The slender single-stemmed shrub typically grows to a height of 0.3 to 0.6 metres (1 to 2 ft) and produces yellow flowers from May to August.[1] It usually has red-brown to light brown coloured branchlets that are covered in a dense mat of woolly hairs and setaceous to narrowly triangular stipules with a length of 2.5 to 4 mm (0.098 to 0.157 in). Like most species of Acacia it has phyllodes rather than true leaves. The evergreen patent phyllodes are usually crowded on the branchlets and have a narrowly semi-trullate shape.[2] The simple inflorescences occur singly in the axils with spherical heads containing four pale yellow flowers. The terete, red-brown and striated seed pods that form after flowering are curved and narrowed at both ends with a length of up to 7.5 cm (3.0 in) and a width of around 3.5 mm (0.14 in).
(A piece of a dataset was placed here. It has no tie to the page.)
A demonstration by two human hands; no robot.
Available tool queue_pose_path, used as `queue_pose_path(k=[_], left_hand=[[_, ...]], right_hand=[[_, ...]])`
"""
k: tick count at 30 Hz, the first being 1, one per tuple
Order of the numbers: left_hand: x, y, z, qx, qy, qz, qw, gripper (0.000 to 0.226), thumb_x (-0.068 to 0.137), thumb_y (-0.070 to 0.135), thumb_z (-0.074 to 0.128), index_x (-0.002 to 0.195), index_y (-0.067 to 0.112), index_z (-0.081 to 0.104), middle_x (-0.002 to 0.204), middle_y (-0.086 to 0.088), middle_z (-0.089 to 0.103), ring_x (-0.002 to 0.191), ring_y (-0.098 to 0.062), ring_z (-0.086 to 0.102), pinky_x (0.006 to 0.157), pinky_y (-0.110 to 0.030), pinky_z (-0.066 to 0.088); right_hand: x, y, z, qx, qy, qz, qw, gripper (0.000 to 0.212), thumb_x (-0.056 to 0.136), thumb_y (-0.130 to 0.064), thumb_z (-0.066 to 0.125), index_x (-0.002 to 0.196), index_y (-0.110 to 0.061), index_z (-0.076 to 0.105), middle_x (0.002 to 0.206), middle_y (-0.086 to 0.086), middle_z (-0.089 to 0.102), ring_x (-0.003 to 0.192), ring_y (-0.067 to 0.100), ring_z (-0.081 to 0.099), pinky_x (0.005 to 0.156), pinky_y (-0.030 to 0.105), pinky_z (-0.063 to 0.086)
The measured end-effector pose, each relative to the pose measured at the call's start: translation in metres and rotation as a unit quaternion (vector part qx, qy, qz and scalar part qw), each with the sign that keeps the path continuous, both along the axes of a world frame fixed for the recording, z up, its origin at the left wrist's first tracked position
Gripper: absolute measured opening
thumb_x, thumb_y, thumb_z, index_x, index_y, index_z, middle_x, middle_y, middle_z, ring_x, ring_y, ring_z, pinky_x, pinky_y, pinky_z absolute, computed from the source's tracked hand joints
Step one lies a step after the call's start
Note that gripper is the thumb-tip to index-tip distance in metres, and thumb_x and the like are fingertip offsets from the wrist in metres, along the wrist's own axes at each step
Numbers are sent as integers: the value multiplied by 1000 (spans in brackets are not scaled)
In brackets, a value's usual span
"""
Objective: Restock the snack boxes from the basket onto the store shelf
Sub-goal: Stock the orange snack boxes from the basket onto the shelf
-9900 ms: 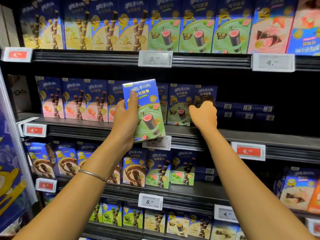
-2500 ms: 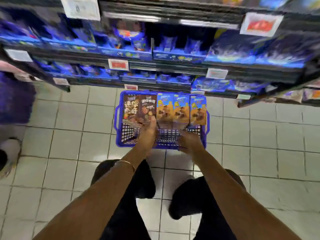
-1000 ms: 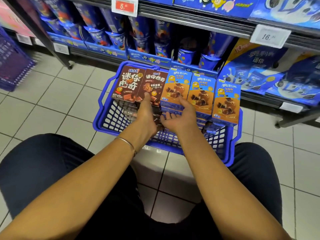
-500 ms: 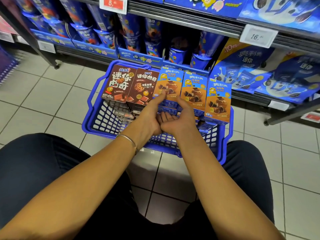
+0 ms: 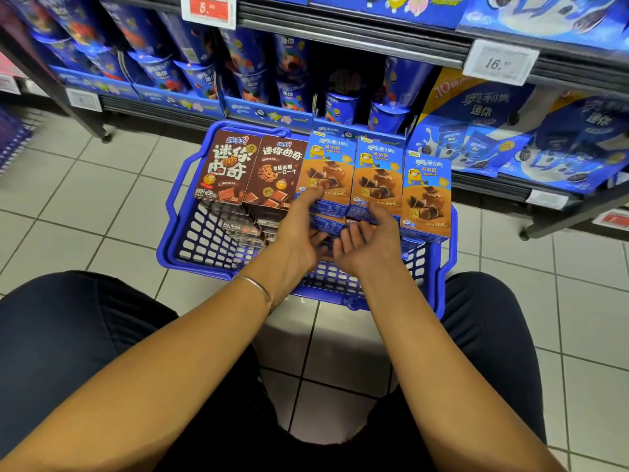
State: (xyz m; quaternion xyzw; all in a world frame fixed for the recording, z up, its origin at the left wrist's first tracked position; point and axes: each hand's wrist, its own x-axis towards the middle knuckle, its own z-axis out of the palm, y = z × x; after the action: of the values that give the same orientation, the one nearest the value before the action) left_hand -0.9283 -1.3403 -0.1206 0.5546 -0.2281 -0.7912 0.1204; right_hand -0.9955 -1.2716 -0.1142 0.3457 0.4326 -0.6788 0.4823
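A blue plastic basket [image 5: 177, 229] stands on the tiled floor in front of my knees. Upright along its far side are two brown cookie boxes [image 5: 224, 168] and three blue-and-orange snack boxes [image 5: 427, 192], with more boxes lying flat beneath them. My left hand [image 5: 299, 233] reaches in; its thumb lies on the front of the leftmost blue-and-orange box [image 5: 328, 161] and its fingers curl under that box. My right hand [image 5: 371, 243] is palm up beside it, fingers relaxed, thumb just below the middle blue-and-orange box [image 5: 377, 172]. The store shelf [image 5: 340, 32] rises behind the basket.
The lowest shelf holds blue snack cups [image 5: 289, 93] right behind the basket and large blue bags [image 5: 510, 137] to the right. Price tags [image 5: 500, 63] hang on the shelf edge above. A shelf foot [image 5: 105, 137] stands left. My dark-trousered knees flank the basket.
My left thumb has slid up onto the front of the leftmost blue-and-orange box, and my right hand has turned palm up and spread slightly. The view has moved closer to the basket.
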Motion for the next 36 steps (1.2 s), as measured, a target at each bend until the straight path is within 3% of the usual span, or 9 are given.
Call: queue_pose_path(k=[8,11,14,18,21,24,27,32,36], left_hand=[[9,11,13,-68,12,58,996,45,86,52,71,118,21,72,105,-4,75,90,-18,66,82,-34,49],[13,12,20,-108,-3,96,989,51,86,47,75,127,17,67,117,-7,77,92,-20,69,81,-35,52],[16,11,26,-128,5,142,982,51,86,37,79,128,12,67,114,-6,79,82,-16,73,58,-25,55],[16,14,28,-148,25,154,977,52,87,31,81,131,8,66,102,-5,77,63,-9,69,50,-17,51],[14,15,24,-152,34,156,975,59,89,33,78,138,5,60,97,-6,67,60,-9,64,53,-21,51],[14,11,20,-142,44,158,976,58,88,40,78,133,7,60,78,3,55,61,-10,53,66,-29,53],[17,7,16,-139,79,134,978,50,89,40,78,124,13,56,58,12,53,58,-7,54,74,-31,55],[15,17,21,-141,136,59,979,80,81,46,78,147,9,50,110,-6,76,94,-16,75,84,-31,55],[14,20,18,-148,129,-5,981,54,100,30,62,145,3,51,96,0,73,90,-14,69,91,-37,48]], right_hand=[[4,3,9,-48,80,-10,996,31,86,-42,67,107,-18,67,105,-5,73,111,9,63,100,30,39],[5,2,15,-43,165,1,985,32,88,-41,66,110,-17,68,102,-4,74,102,10,66,89,30,41],[6,1,30,-37,258,27,965,54,87,-38,67,133,-10,60,95,4,75,80,12,68,75,31,42],[12,-2,45,-11,363,90,927,26,91,-30,71,108,-16,58,105,18,76,70,11,70,62,26,44],[17,0,48,9,426,111,898,36,90,-28,75,114,-14,53,100,14,74,59,2,63,55,19,48],[16,6,49,20,466,136,874,47,81,-45,80,115,-20,59,90,-2,71,75,9,67,75,33,57],[5,10,54,18,458,147,877,39,78,-70,65,94,-35,67,90,-10,71,78,5,66,76,32,54],[-23,16,53,-151,330,176,915,49,95,-56,57,126,-19,68,124,9,73,117,30,69,108,60,46],[-33,24,49,-192,293,209,913,42,91,-47,63,121,-19,71,133,19,66,126,42,60,112,67,36]])
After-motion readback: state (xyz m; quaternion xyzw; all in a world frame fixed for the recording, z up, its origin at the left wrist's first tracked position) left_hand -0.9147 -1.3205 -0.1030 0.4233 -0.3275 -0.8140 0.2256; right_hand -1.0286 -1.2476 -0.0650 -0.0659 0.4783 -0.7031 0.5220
The oblong seeds inside are arranged longitudinally and are 4 to 5 mm (0.16 to 0.20 in) in length with a conical and terminal aril.[2]

Taxonomy

The species was first formally described by the botanist Carl Meissner in 1844 as part of the work Leguminosae in Plantae Preissianae'. It was reclassified as Racosperma horridulum by Leslie Pedley in 2003 and then transferred back to genus Acacia in 2006.[3]

Distribution

It is native to an area along the south coast in the Peel and South West regions of Western Australia.[1][4] It is often situated on rocky hillsides growing in sandy or gravelly soils over granite[1] particularly in the Darling Range usually as a part of Eucalyptus woodland communities.[2]